* _WORK TO COMPLETE_
The answer must be every line below that contains the string "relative".

* _THE RECORDS_
+++
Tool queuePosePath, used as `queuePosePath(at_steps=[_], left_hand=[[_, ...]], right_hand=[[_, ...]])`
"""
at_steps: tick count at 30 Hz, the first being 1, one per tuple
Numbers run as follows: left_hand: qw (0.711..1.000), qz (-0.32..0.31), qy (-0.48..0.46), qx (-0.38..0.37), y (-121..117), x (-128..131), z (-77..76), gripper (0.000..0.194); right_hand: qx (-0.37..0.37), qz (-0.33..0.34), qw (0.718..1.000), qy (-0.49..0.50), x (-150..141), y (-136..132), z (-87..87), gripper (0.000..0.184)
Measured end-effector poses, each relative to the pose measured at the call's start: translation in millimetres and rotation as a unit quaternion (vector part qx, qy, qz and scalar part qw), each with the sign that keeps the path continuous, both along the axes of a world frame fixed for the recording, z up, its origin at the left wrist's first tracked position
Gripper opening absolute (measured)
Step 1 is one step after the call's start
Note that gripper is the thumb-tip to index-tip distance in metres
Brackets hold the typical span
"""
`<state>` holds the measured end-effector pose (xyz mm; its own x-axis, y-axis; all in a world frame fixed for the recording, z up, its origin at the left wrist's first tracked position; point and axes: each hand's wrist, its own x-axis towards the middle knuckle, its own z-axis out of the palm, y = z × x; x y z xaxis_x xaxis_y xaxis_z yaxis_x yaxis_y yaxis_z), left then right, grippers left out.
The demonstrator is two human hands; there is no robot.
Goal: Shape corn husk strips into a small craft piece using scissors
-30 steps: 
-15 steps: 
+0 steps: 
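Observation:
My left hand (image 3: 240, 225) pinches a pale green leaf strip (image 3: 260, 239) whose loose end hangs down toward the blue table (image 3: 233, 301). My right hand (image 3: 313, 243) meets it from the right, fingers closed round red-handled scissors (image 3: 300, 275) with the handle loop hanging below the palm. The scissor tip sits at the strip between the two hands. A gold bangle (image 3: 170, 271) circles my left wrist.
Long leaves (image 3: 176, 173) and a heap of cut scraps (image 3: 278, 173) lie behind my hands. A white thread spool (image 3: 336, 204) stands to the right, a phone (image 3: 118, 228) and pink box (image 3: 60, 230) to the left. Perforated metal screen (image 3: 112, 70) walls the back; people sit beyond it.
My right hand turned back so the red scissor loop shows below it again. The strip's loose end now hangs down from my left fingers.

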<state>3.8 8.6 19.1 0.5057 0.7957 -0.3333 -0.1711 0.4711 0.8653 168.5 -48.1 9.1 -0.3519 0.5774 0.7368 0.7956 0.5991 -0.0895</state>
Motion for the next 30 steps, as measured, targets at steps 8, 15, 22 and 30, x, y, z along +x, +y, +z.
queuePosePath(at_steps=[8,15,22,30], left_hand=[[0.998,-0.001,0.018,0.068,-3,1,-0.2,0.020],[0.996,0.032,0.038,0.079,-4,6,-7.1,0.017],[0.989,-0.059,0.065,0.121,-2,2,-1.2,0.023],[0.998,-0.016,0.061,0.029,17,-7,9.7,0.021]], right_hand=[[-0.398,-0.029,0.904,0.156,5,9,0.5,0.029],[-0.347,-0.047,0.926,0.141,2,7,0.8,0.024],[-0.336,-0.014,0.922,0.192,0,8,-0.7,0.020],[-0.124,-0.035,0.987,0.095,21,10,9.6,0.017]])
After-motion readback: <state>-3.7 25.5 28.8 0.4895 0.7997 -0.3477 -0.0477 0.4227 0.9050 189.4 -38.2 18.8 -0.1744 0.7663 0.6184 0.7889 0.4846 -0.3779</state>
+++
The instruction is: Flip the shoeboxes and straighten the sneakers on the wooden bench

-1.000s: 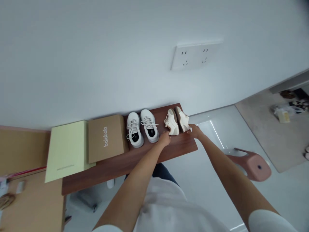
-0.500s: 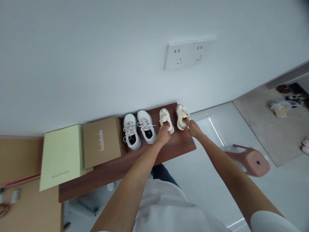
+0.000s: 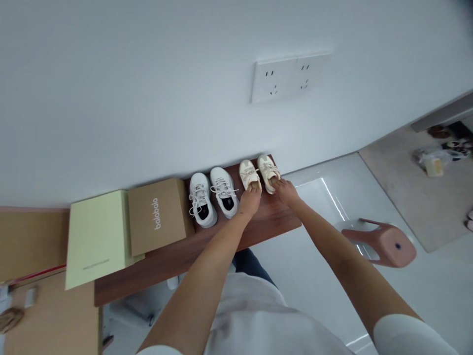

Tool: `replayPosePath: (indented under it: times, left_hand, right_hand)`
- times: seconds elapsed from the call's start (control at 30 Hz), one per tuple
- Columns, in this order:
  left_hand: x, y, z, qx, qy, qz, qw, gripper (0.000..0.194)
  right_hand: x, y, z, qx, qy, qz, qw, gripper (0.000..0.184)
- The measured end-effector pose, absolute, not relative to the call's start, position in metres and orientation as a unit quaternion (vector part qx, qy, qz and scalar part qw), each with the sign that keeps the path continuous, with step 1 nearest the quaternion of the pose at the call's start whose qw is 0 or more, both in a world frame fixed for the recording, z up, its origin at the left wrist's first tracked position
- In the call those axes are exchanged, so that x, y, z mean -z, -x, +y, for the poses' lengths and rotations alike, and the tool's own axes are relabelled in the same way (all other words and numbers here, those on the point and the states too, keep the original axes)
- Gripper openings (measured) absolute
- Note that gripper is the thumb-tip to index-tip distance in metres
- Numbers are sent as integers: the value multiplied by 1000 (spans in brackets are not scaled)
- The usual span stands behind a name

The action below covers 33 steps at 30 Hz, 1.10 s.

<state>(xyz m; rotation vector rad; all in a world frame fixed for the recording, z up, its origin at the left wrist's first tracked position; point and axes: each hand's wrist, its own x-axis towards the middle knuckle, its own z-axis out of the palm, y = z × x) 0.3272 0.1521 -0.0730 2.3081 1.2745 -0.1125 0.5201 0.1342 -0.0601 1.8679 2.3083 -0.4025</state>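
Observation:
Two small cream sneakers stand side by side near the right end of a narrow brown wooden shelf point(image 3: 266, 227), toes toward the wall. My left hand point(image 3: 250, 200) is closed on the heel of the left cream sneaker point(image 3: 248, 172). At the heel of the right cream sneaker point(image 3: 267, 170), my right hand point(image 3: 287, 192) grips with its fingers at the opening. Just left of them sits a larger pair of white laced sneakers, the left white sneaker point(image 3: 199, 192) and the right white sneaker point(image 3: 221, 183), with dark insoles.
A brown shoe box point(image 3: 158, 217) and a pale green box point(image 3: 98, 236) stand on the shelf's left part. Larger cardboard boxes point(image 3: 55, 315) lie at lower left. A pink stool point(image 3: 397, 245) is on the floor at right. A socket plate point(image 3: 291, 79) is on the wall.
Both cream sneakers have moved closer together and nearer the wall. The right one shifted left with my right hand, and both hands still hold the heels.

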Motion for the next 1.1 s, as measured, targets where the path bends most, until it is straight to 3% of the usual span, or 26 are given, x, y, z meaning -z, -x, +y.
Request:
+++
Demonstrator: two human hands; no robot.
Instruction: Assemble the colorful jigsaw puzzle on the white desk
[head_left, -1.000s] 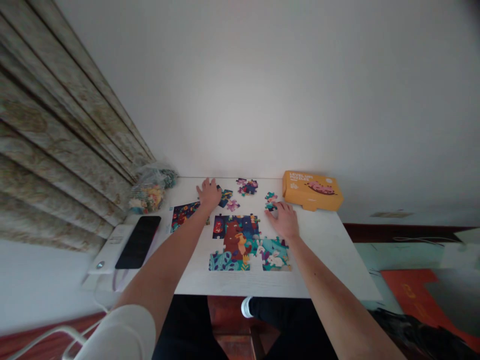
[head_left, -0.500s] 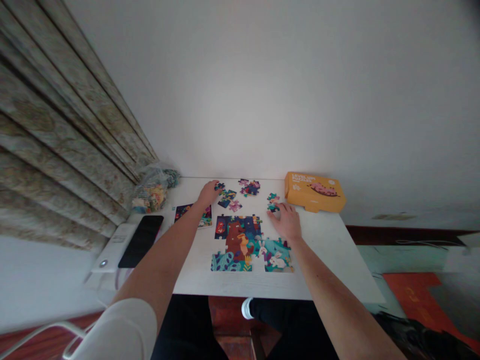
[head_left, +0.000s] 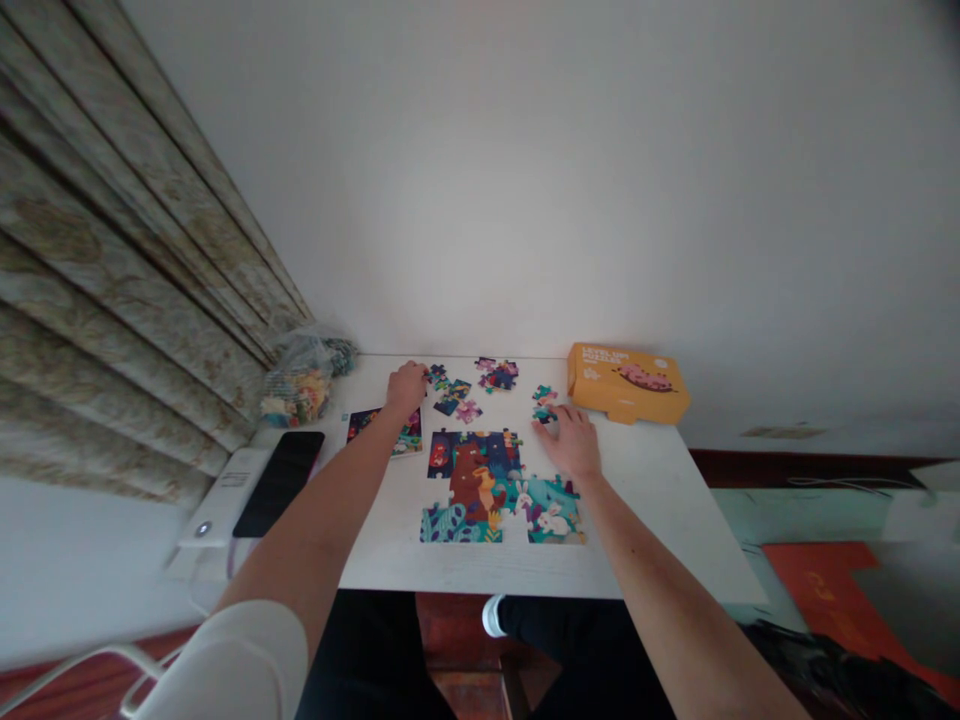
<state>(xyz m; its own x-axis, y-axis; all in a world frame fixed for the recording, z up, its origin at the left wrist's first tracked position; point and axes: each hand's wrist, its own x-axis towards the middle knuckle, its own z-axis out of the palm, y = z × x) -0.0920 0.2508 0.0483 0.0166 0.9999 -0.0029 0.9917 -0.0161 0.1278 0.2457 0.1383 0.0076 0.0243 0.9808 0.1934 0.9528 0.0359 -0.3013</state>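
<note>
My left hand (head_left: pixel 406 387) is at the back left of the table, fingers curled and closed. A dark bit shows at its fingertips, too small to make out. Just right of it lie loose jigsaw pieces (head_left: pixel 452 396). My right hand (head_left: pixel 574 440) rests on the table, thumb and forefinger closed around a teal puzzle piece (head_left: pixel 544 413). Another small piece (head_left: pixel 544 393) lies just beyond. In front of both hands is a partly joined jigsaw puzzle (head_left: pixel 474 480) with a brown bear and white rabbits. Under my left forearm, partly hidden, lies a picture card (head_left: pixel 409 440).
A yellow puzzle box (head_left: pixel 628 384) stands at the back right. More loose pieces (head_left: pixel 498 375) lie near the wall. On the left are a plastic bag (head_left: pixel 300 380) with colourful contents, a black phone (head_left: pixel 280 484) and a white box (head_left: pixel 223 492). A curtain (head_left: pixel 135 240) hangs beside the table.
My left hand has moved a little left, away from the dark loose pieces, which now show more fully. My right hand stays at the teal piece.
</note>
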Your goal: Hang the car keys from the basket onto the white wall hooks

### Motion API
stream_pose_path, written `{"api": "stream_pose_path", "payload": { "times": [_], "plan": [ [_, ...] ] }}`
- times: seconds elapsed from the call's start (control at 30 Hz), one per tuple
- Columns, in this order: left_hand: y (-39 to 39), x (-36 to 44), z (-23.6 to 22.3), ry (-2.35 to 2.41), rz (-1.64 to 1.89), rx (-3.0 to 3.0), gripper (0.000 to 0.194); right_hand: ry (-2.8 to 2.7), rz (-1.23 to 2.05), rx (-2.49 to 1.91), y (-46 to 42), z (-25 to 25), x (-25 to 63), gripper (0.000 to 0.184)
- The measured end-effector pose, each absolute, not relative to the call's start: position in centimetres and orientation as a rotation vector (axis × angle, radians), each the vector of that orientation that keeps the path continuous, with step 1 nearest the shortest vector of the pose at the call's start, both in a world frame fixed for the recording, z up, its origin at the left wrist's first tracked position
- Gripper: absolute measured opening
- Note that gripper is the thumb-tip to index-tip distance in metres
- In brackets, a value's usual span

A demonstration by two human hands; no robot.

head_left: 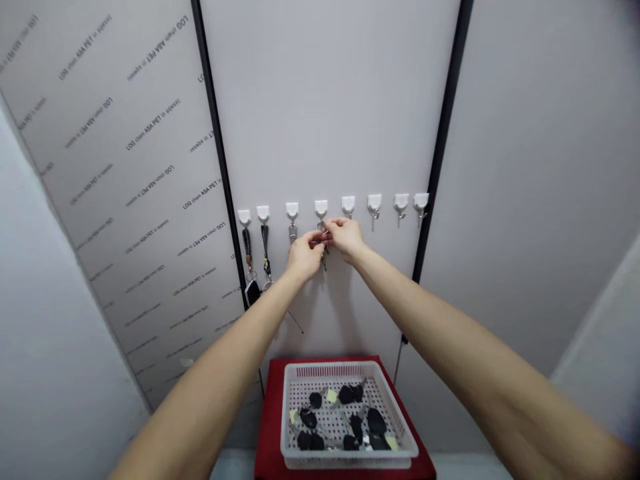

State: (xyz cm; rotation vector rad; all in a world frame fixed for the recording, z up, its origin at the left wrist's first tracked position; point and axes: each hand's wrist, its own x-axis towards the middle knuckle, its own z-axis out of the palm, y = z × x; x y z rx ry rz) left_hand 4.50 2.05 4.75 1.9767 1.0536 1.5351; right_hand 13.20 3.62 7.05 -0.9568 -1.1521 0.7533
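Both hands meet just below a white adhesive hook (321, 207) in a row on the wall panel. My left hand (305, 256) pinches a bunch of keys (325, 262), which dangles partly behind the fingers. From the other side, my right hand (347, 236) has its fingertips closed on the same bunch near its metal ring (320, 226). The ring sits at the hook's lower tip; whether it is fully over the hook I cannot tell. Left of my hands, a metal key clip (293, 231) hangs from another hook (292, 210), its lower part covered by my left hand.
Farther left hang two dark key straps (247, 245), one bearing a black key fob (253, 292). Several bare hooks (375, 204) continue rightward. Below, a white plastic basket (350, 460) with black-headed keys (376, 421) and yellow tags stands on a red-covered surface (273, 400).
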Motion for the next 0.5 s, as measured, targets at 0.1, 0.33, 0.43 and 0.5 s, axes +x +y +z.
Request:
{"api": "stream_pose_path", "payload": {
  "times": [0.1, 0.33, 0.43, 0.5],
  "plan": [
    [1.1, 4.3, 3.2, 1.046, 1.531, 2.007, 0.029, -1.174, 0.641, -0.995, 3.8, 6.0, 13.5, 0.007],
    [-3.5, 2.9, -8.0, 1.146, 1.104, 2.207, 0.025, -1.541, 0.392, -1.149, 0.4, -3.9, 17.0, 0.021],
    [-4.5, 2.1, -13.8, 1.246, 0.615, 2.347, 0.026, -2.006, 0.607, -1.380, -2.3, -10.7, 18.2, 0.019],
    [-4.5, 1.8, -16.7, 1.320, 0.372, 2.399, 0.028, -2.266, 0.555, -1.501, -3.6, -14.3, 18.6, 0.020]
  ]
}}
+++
* _WRITTEN RESPONSE_
Measured end-effector poses, each relative to the pose measured at the call's start: translation in millimetres and rotation as a unit quaternion (vector part qx, qy, qz and scalar part qw), each with the sign that keeps the path continuous, both along the axes of a world frame fixed for the recording, z up, its origin at the left wrist's first tracked position
- The measured end-effector pose, absolute, not relative to the call's start, position in metres and orientation as a unit quaternion (vector part qx, qy, qz and scalar part qw), each with the sign that keeps the path continuous, with step 1 nearest the quaternion of the pose at the call's start whose qw is 0 or more, both in a world frame fixed for the recording, z up, its origin at the left wrist's first tracked position
- The measured end-effector pose, each absolute, not relative to the call's start: position in centimetres and orientation as a rotation vector (axis × angle, radians), each the vector of that orientation that keeps the path continuous, with step 1 nearest the shortest vector of the pose at the call's start, both in a world frame fixed for the recording, z up, its origin at the left wrist's first tracked position

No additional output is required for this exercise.